▶ **WHAT YOU WILL DO**
Scan the entries line by line and return those with "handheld".

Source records

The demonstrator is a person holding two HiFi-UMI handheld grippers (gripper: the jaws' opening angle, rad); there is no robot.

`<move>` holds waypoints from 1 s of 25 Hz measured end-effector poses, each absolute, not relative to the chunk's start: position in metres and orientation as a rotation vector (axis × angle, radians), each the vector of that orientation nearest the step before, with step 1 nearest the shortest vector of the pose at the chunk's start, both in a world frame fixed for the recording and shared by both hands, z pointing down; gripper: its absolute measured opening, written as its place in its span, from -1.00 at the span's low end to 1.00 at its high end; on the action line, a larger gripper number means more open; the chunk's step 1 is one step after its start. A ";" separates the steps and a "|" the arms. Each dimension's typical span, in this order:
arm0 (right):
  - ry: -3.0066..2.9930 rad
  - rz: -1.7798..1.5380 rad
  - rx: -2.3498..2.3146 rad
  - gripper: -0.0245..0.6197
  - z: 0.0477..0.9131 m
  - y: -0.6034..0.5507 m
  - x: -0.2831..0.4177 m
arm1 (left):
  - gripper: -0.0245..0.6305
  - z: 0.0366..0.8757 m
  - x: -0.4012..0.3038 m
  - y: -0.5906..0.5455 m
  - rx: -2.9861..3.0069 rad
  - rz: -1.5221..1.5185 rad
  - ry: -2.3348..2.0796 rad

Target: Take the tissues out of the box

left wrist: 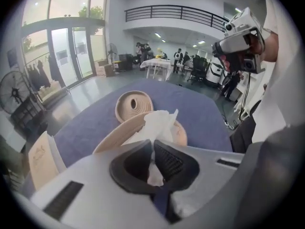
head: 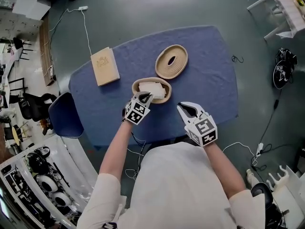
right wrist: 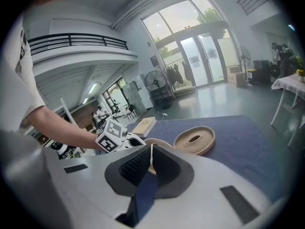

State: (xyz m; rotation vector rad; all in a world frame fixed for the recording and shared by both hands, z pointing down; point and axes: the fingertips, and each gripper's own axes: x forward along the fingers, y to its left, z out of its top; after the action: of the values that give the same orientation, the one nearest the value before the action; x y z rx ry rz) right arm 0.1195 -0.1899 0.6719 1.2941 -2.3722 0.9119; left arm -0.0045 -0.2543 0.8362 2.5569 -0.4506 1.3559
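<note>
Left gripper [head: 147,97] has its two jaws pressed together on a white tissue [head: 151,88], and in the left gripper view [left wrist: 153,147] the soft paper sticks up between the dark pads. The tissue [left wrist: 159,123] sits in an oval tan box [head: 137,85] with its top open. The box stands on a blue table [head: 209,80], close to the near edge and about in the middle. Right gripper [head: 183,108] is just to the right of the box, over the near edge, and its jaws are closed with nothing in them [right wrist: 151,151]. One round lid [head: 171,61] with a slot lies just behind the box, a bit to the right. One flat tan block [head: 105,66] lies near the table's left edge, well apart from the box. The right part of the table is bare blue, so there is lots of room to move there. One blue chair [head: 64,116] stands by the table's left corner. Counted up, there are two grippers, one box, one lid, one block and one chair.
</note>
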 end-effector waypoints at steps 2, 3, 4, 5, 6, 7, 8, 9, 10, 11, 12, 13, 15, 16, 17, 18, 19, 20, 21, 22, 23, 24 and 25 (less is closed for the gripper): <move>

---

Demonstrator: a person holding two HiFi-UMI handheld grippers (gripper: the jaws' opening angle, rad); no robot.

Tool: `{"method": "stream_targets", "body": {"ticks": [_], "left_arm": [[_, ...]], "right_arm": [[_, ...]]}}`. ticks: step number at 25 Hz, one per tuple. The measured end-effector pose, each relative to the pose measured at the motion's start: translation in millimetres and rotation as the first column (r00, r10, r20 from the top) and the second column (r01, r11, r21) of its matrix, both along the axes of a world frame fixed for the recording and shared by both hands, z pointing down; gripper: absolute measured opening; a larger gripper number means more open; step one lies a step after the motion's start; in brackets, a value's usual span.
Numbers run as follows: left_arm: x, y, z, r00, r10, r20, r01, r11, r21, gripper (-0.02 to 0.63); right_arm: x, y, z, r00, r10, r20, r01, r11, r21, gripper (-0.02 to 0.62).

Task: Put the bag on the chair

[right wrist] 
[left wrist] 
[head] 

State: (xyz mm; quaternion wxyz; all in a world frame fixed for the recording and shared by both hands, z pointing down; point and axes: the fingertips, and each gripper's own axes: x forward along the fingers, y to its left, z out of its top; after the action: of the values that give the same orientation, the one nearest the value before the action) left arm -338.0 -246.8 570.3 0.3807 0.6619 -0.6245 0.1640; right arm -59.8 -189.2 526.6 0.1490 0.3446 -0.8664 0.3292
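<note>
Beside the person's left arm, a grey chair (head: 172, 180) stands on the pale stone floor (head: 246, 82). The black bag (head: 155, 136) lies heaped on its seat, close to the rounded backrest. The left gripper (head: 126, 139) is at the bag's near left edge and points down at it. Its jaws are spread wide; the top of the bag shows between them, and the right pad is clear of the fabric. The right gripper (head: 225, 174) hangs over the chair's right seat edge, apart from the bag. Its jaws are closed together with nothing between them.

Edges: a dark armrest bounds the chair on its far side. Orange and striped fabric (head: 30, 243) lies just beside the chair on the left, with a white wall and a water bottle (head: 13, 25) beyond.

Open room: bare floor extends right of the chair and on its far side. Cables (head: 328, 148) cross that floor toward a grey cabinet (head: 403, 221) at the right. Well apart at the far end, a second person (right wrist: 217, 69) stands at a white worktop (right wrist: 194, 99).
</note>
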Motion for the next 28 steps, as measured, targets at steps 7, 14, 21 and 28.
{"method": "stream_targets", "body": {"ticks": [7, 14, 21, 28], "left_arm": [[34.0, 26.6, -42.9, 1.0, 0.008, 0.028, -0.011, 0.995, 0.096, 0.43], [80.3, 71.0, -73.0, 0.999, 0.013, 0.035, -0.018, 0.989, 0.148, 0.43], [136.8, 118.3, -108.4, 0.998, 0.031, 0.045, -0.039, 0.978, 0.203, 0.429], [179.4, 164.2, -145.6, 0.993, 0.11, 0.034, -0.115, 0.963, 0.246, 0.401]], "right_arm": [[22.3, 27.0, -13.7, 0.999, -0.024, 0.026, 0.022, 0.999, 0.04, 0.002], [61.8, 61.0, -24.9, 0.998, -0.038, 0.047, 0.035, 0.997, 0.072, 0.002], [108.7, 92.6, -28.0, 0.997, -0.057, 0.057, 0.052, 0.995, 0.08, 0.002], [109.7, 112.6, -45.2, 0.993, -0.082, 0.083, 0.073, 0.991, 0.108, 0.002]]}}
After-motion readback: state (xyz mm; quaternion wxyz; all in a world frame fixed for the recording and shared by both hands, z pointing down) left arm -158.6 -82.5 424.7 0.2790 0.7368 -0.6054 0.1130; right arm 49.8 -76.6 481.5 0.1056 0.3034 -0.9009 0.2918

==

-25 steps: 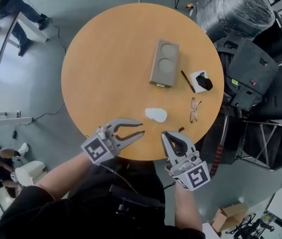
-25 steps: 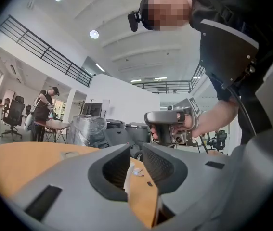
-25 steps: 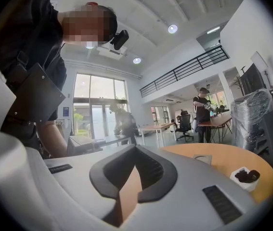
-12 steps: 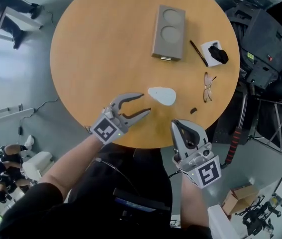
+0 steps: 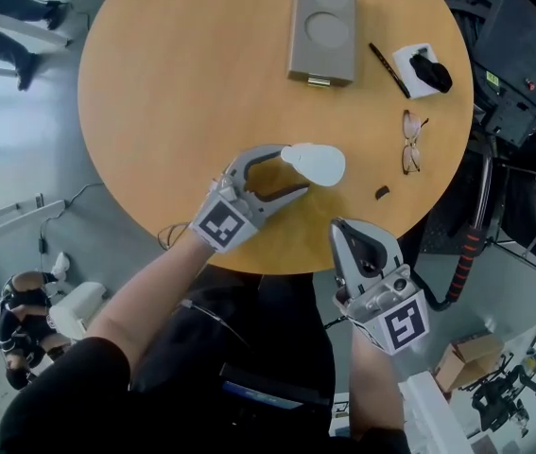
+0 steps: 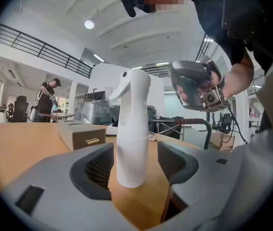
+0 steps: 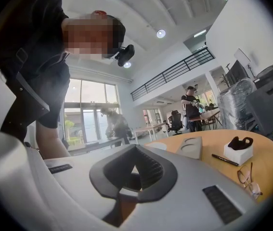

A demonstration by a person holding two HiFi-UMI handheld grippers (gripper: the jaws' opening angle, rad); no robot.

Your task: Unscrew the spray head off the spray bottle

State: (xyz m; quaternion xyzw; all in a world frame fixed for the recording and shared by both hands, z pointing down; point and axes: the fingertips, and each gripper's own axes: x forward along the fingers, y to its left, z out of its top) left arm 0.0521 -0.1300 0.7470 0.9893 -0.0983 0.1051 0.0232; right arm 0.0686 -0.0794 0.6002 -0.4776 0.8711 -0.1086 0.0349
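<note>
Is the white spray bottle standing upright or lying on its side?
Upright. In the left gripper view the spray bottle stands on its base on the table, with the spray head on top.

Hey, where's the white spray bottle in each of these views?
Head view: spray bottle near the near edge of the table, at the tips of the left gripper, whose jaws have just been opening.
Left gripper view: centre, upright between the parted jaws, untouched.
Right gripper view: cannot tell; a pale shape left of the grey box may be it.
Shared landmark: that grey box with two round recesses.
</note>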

▶ **RESULT OF THIS TASK**
The demonstrator is a person holding two HiFi-UMI handheld grippers (gripper: the jaws' opening angle, rad); there is no robot.
Demonstrator: a person holding two HiFi-UMI handheld grippers (gripper: the jaws' opening angle, rad); no robot.
A demonstration by a person holding two HiFi-UMI handheld grippers (gripper: the jaws' opening angle, rad); no robot.

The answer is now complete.